Both seemed to their patient to be able to see the world clearly. Dr Hook was giggly and quite outspoken and when questioned “How do you know?” by Annie, she would look her square in the eye and say “Because I just know.” Annie never doubted her. Dr Hook, too, had the gift of careful placing of words. Words matter. And so does knowing how to do things with words. She issued invitations and Annie accepted. This other good doctor had the quiet, smiling confidence of the clever and generous: for the patient it was a winner; a panacea; a cure. And, over the year or so, Annie learned really useful things. She learned about ‘Traps’: the striving trap; the trying to keep things in perfect order trap; the trying to be a certain way around others trap. She had spent a lifetime so far trying to impose some order on her messy and precarious world; it was truly helpful to unpick some of it and find that the sky had not fallen in.
Once, when Annie returned home from a vigorous session at the House of Fun (as we shall call it), some words of Dr Hook reverberated in her head – in the car, out through the window and into the world around. “How do I know I haven’t damaged my children with my ups and downs and my instability?” Dr Hook wrinkled her brow and told Annie that, despite her wobbles and the mad bowling match in her head, a doctor would have no doubt that her children would have the best chance to be happy and healthy individuals.”
“But you can’t know that. You haven’t seen me with them.”
“Oh, I just know that. I see many, many people. I see you. So I know.”
It didn’t sound very scientific, but she was firm and it looked like she must have compelling evidence from somewhere. Perhaps they both had a kind of psych-cam in Annie’s house. And Dr Crook and Dr Hook did something else. As a duo, they both assured her, this time with bookish proper scientific evidence and a firm look – despite the screaming and blue murder that was coming out of Annie’s mouth and the blood on her palms as they did it – that she had not and could not have killed a girl, however wrong her actions, age five.

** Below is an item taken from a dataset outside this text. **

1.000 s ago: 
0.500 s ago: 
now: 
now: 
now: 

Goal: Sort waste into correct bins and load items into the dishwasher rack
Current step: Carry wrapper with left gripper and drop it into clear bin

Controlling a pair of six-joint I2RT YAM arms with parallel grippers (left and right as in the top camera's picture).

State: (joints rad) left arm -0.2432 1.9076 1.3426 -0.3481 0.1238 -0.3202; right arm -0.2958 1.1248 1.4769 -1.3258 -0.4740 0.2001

“The day they said I pushed the girl; my mother said it could have made her die and ten years later she did. A fear – an embolus of fear, waiting to dissect and kill – held for thirty years, in cold silence.”
Setting that out into the room was terrifying, so long and so tightly had it been clutched. They told her, instead, that she was “lovely” and Dr Crook added that she was a model patient, engaging and grappling as she did with what was laid on. It was an avalanche of compliments. Annie was both delighted and mortified. She could only look down and shake her head. Then Dr Hook said, “You are a fully functional human being. You just need to know that.”
Annie sat looking at Dr Hook and crying and shaking and saying “Oh thank you thank you are you sure thank you thank you but are you sure?” Dr Hook met her insistent, questioning look with her limpid chocolate-coloured eyes. “Oh, I am sure.” Annie had heard it – but now something in her was open and she could begin to feel it – feel all of it –too. And this is called happiness.
And so I want to say, don’t give up. A life can be saved or changed. Press for help that works for you, – or your loved one, patient or service user – if you possibly can. I might be naive, but I am living proof that help’s out there. And, also, these days I’m just plain Annie – not so Hapless any more.